Loading Gannon’s Cannon
As Mike Naig won the Republican nomination for agriculture secretary at the state convention Saturday, President Donald Trump handed a cudgel to the Democratic opponent Tim Gannon. Trump ordered tariffs on Chinese products, which caused the Chinese to slap retaliatory tariffs on American soy and pork. Naig was asked to explain by a reporter from Esquire Magazine. The Buena Vista University graduate and interim secretary of agriculture couldn’t.
Gannon did.
“This president doesn’t have the backs of American farmers,” said Gannon, who farms near Mingo.
Commodity groups are beside themselves. Farmers are upset, already suffering from five straight years of losing. Like it or not, this is a referendum on Trump. Gannon tied Naig and Gov. Kim Reynolds — like Naig an appointee who did not win the office — to Trump at the hip. “The governor says she has the administration’s ear but they’re not listening,” Gannon said, ticking off biofuels, tariffs, making enemies at both borders, commodity price erosion and tariffs on China, Iowa’s most important customer outside Canada or Mexico.

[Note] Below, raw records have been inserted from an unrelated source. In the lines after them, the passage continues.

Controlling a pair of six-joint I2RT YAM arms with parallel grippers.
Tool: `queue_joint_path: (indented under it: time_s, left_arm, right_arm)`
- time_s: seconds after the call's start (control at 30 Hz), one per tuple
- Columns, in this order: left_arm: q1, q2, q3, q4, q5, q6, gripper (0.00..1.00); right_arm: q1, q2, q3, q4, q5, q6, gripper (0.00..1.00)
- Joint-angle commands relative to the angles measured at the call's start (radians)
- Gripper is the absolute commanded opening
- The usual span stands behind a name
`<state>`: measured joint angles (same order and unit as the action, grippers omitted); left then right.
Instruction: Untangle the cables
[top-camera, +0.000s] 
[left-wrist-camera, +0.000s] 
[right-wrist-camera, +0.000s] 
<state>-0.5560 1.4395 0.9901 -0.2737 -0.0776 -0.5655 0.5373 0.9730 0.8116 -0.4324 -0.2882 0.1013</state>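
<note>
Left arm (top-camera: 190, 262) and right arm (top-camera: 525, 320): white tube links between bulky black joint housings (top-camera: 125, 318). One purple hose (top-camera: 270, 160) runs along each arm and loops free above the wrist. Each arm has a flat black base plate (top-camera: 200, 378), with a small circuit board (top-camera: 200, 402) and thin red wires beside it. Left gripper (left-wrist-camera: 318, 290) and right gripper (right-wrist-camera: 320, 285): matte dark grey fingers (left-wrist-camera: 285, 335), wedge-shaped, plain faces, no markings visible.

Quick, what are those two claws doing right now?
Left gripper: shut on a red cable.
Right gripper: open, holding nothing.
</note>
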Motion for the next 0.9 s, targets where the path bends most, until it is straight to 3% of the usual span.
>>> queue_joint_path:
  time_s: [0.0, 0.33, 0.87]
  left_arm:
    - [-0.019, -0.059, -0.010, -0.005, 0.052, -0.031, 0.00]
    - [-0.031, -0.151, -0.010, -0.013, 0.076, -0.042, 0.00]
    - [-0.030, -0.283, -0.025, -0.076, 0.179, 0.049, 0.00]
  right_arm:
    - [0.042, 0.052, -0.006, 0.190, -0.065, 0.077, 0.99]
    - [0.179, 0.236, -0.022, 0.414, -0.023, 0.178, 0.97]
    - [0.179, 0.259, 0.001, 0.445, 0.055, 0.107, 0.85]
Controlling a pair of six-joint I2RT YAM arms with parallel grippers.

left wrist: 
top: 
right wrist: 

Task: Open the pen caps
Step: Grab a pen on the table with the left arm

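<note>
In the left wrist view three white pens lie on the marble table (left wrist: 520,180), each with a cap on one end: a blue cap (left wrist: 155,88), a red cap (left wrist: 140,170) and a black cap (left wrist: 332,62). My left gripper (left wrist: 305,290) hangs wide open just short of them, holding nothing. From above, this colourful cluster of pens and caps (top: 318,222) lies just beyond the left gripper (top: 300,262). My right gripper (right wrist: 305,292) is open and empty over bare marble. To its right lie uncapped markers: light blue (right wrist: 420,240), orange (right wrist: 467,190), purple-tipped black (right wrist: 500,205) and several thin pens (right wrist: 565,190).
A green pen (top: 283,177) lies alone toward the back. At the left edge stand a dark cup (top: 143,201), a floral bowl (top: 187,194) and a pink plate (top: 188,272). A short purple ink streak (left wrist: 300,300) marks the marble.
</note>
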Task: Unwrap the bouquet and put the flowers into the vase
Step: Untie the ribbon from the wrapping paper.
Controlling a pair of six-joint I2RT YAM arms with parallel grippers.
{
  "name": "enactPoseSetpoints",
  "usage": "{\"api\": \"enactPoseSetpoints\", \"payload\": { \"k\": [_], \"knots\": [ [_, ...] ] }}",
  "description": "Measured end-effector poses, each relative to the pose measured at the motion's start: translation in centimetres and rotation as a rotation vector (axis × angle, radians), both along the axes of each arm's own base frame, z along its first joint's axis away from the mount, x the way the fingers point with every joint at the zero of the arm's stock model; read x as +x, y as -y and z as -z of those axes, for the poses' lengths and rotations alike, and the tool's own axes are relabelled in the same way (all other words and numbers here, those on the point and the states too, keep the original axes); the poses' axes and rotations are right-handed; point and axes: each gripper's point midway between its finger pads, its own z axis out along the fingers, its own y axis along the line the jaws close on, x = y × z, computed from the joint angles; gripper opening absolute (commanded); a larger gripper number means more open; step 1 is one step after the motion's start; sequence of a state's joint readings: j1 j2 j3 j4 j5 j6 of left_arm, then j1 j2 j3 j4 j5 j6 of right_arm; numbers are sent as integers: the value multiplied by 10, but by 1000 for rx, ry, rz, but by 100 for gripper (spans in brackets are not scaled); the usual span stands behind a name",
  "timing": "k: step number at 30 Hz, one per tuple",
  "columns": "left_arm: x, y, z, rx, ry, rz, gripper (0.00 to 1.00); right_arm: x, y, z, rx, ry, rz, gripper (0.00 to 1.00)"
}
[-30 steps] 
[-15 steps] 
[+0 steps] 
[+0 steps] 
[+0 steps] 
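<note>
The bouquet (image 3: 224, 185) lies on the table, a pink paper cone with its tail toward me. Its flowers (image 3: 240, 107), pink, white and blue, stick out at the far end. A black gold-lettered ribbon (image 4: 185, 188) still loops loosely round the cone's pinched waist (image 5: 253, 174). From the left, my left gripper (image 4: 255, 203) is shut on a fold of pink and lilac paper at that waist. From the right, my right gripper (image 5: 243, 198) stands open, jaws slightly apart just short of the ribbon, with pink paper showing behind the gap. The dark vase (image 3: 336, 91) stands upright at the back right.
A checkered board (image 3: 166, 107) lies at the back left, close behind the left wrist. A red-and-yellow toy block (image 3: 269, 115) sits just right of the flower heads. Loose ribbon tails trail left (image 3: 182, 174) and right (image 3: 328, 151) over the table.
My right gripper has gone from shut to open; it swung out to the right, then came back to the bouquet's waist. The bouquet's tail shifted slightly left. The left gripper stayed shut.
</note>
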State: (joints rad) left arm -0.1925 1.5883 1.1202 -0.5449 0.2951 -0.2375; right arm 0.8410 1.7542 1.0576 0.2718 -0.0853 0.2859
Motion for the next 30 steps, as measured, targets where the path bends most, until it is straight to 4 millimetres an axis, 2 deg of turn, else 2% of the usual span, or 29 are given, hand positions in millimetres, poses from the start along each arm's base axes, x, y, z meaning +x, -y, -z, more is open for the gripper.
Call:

It occurred to us that Trump might be doing Iowa a favor by inviting tariffs on soy. It raises the question of whether we should bet so much on exports that a hiccup in our relationship with Beijing can cause such anxiety near Newell. We are growing more soy and corn than we can feed to our own livestock or burn in our vehicles, so we are desperate for exports to make the rent. We are increasing yields and mining the soil and polluting the water and washing out farmers and closing down schools and chasing our tails for the trade.
But that is the system we have. We poured corn into Mexico until they choked on it through NAFTA. Now, when the peasants we plundered show up at our doorstep looking for a job, we lock them up in a detention center.
Gannon suggests that if we are locked into that production system and there is no alternative to it, then the Trump administration must make some allowance for farmers. But they don’t. He says this is why we need to explore new crops and new uses for soy. He says it is why we should impose the 3/8th cent sales tax for conservation that voters approved by over 60% years ago. Naig is opposed to that idea. Gannon says farmers need help finding new ways to build soil, in finding new ways to make renewable fuels, and with more research into sustainable production to reduce costs. But they are not getting that from the current administration. And they certainly won’t get it from Naig or Reynolds.
“No one would argue that we don’t need a strong ag economy,” said Gannon, whose dad Bill ran a John Deere store at the height of the farm crisis. “But we’ve got to do more than just grow more to sell more overseas. We need to create new jobs and new industries based on agriculture in Iowa.”
But in the meantime, Gannon says, you can’t just leave farmers in the lurch by sacrificing them to a trade war. Reynolds and Naig are afraid to confront it. Gannon isn’t. He is pointing out how Trump is dumping on Iowa and they are enabling it.
Gannon welcomed the addition of farmer Rita Hart of Wheatland in Clinton County as the lieutenant governor nominee. She also was a teacher in a rural district. Hart will bring a much-needed rural balance to the Fred Hubbell ticket. We expect to see a lot from Gannon and Hart as Democrats try to prove this fall that they can still win in Buena Vista County. Trump is doing all he can to help them. Rural Iowa decides general elections.
Art Cullen
Iowa has more than 86,000 farmers. It would be interesting to know how many of them voted for Trump.